Check PayHereOAuthService for repeated 401s in logs — the bearer cache may be stuck.
Look at FinancialAuditLog(event_type='PAYMENT_FAILED') for the agency to identify the failure mode (card declined, token revoked, etc.).

RB-05 · R2 upload failures

Verify CF_R2_ACCESS_KEY not rotated; bucket exists; CORS allows the web origin.
Fall back to LocalStorageService by setting app.storage.r2.enabled=false temporarily.
Re-upload failed images from property_images rows whose base_key points to missing objects.

RB-06 · Email not delivered

EMAIL_ENABLED true? NoOpEmailService silently no-ops if false.
SMTP creds valid? Test with swaks --to me --server $SMTP_HOST:$SMTP_PORT --auth LOGIN --auth-user $SMTP_USERNAME --auth-password $SMTP_PASSWORD.
Check Notification DLQ: DlqNotificationHandler records the original message + cause.

RB-07 · Flyway migration fails on deploy

Do not edit the failed migration on disk.
Identify the cause — locked rows? wrong assumed state?
If checksum mismatch (someone edited an applied file): see Known gotchas.
If actual schema error: write a fix-forward migration with a higher version; redeploy.

RB-08 · Database backup / restore

make db-backup env=prod   # pg_dump → encrypted artefact
make db-restore env=prod FILE=cplk-prod-2026-05-13.dump

Backups are not encrypted at rest on the DB VPS by default — copy them off the box and keep them in R2 / object storage with restricted access.

Disaster recovery

Order of restoration after total VPS loss:

Provision new DB VPS, restore from latest pg_dump.
Provision new API VPS, install Java 21, Nginx, systemd unit.
Place /etc/cplk/api.env from secrets store; make api-deploy env=prod.
Re-point DNS for api.cplk.org to the new API VPS.
Re-deploy frontend (Cloudflare Pages is independent — should still serve).
Verify Keycloak — auth.cplk.org may be its own host; if not, restore that too.
Smoke test: log in, list properties, submit inquiry, run a sandbox PayHere checkout, verify webhook reaches API.

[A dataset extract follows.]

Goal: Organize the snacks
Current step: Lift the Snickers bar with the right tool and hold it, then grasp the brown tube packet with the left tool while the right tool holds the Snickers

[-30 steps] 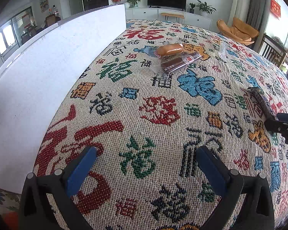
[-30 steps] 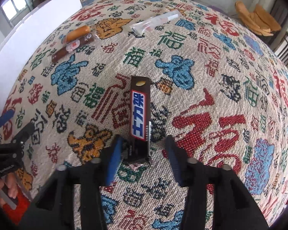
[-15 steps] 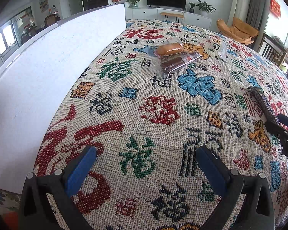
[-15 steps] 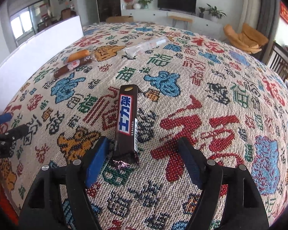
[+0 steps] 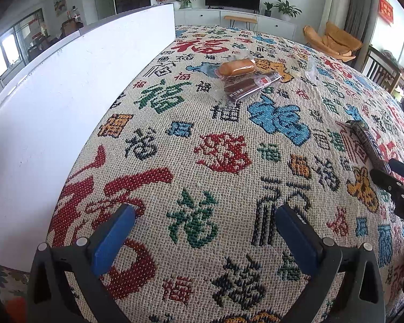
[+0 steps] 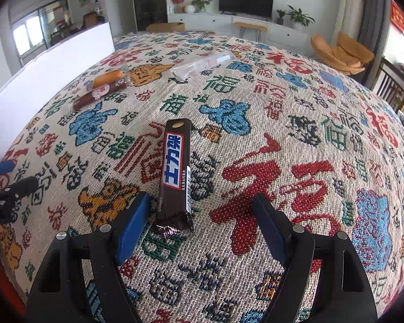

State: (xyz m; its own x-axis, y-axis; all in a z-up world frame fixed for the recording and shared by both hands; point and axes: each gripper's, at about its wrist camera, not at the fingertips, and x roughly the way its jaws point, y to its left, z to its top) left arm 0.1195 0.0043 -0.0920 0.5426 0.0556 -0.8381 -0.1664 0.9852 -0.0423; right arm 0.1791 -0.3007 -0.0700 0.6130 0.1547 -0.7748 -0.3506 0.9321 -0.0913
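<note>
Chocolate bar (image 6: 175,172) is left lying between the opening, untouching jaws of the right gripper (image 6: 200,224); left gripper (image 5: 202,238) is held wide apart, empty; clear packet (image 6: 202,63) contents unreadable

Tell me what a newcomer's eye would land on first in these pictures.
First the loud woven tablecloth covered in red, blue and green characters. Then the dark chocolate bar lying on it just ahead of the right gripper, whose jaws are opening, clear of the wrapper. Farther back, an orange sausage lies beside the white board.
</note>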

Backup strategy. Daily pg_dump via cron on the DB VPS, retained 30 days locally and 90 days off-box. Object storage (R2) is treated as immutable — image churn is low, so per-tenant export is the recovery path for accidental deletes.

Operational checklist (weekly)

Review FinancialAuditLog totals vs PayHere settlement report.
Sample 5 audit-log entries per agency to spot unusual patterns.
Confirm scheduled jobs ran: SELECT name, locked_at FROM shedlock.
Confirm Nginx error log clean (no 502/504 spikes).
Disk usage on both VPSes < 70% (logs + heap dumps grow).
Rotate SMTP_PASSWORD and PAYHERE_MERCHANT_SECRET on the documented cadence.